Indeed, according to an NY Times editorial, under the Obama administration, the Interior Department had been upholding Bush era doctrine that removed wolves from federal protection in Montana and Idaho.

But the good news is that a federal judge has ruled against this policy and so wolves will in fact remain protected for the time being, reversing the fears laid out in the earlier article from Reuters which is linked at the beginning of this post. However, they won't be safe forever, since public policy wavers with every regime change, and apparently Obama is not on the side of the environment, or at least not on the side of the wolf. Disappointment persists.

Wednesday, August 4, 2010

Civic Duty?

This morning in a bit of sleepy stupor, I subjected myself to an extended and extremely asinine segment on a network morning news show about the split between Bristol Palin and Levi Johnston or whatever the hell his name is. And now, writing this, I must restrain myself from subjecting the reader to unending profanity. Not only am I offended that our journalistic institutions consider this news worthy at all, but I am also unnerved and terrified that these media-baffoons actually had "experts" on their show to give critique! And the experts had nothing intelligent to say! Because what would they say? They were powerless to disguise the absurdity of what they were doing.

I had fully intended to update this blog on a regular basis. And certainly there's enough going on in the realm of politics to give me a plethora of things to criticize. And yet I still felt uninspired for several months. It's quite plain why, since when I actually turn on the news, stupidity slaps me in the face. I stopped caring.

That hasn't changed. But I have begun to wonder why it has been that way. The answer is probably as old as politics itself. Disillusionment. And that's a phenomenon that's bound to go in and out of my mind, or anyone's mind, like the tide. Of course, I never believed in any way that writing a blog would change anything in even the smallest way. Rather, my growing apathy is rooted in the perpetual sameness of our government during a time when I was expecting great change. If the economy still has to suck, then let me see some daring change in how finance operates. If we can barely handle an oil spill, then let me see some concrete movement towards sustainable energy. We just get placating incremental efforts.

I sometimes don't know what I want from the news, because often I'm not interested enough to warrant more than a glance at Google headlines. And yet news-media often proves that this is about as much attention as they deserve. Its quite a thrill to stumble on an article of investigative journalism, but how often do those pieces really get the attention they deserve?

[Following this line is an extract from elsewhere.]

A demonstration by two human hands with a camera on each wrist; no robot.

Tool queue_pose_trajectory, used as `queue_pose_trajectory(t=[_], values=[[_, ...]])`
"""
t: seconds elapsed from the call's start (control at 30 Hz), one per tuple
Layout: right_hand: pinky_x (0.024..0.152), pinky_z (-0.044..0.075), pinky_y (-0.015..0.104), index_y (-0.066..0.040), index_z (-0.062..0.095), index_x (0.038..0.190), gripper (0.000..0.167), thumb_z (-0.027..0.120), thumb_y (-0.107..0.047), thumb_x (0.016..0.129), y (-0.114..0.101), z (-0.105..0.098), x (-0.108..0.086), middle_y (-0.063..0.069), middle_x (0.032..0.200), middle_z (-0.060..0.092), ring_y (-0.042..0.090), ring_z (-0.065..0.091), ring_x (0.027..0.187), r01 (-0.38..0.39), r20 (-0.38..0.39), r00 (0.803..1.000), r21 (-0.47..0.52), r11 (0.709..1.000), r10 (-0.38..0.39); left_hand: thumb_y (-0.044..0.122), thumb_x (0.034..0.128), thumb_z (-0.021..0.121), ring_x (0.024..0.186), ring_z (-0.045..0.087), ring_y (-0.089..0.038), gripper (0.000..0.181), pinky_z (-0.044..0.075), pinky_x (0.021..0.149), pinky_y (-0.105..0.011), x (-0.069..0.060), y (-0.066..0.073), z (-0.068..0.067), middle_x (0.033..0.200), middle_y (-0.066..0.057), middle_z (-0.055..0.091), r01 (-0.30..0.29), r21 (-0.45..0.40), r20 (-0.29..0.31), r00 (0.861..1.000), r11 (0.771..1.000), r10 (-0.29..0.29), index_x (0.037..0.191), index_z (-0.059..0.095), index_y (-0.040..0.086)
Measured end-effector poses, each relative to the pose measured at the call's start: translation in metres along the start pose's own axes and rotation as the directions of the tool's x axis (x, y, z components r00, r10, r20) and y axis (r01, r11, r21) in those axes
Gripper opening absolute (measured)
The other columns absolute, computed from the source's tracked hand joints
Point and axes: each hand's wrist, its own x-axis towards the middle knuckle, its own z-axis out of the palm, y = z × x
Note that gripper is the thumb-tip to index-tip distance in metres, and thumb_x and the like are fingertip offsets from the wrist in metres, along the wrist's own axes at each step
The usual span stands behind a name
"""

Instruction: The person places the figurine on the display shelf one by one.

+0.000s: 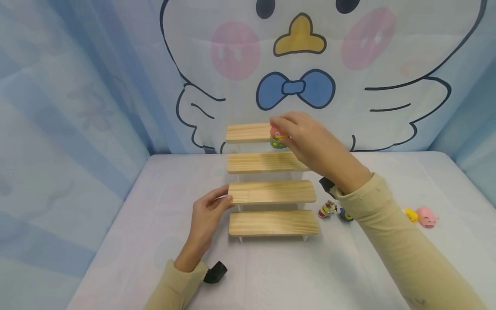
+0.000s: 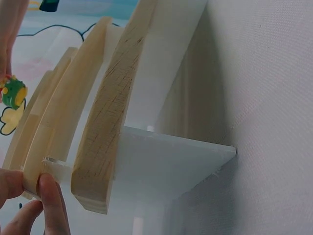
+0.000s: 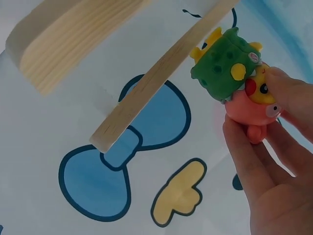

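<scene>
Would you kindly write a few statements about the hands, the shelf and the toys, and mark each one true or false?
1. The right hand holds a green-and-pink toy near the top board. True.
2. The left hand grips the top board. False: it grips the left end of the board second from the bottom.
3. The wooden shelf has four boards. True.
4. The pink toy lies left of the shelf. False: it lies to the right of the shelf.
5. A yellow toy lies beside the pink toy. True.
</scene>
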Motion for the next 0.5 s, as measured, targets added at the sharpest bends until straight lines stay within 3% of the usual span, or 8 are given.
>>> queue_pose_trajectory(t=[0.5], values=[[0.104,0.052,0.044,0.000,0.056,0.137,0.046,0.068,-0.003,0.093,-0.002,0.003,0.020,0.017,0.129,0.061,0.032,0.057,0.119,0.055,-0.007,0.998,0.052,0.997,-0.055,0.008,0.0933,0.070,0.097,0.070,-0.015,0.034,0.060,0.089,-0.027,0.000,0.000,0.000,0.126,-0.014,0.065,0.016,0.006,-0.009,1.000,1.000,-0.016,0.127,0.066,0.003]])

So what I do know I want is a paradigm shift in the political sphere and in the journalistic sphere. Journalists should stop pandering to the public and tell us some hard truth and not hide behind "objectivity." Government needs to get its hands out of the pockets of big business and focus on the citizens it serves. These are two big and vague statements. They're also two things that won't happen and it is a symptom of the problems that I don't even feel inclined to say anymore to help make my own point.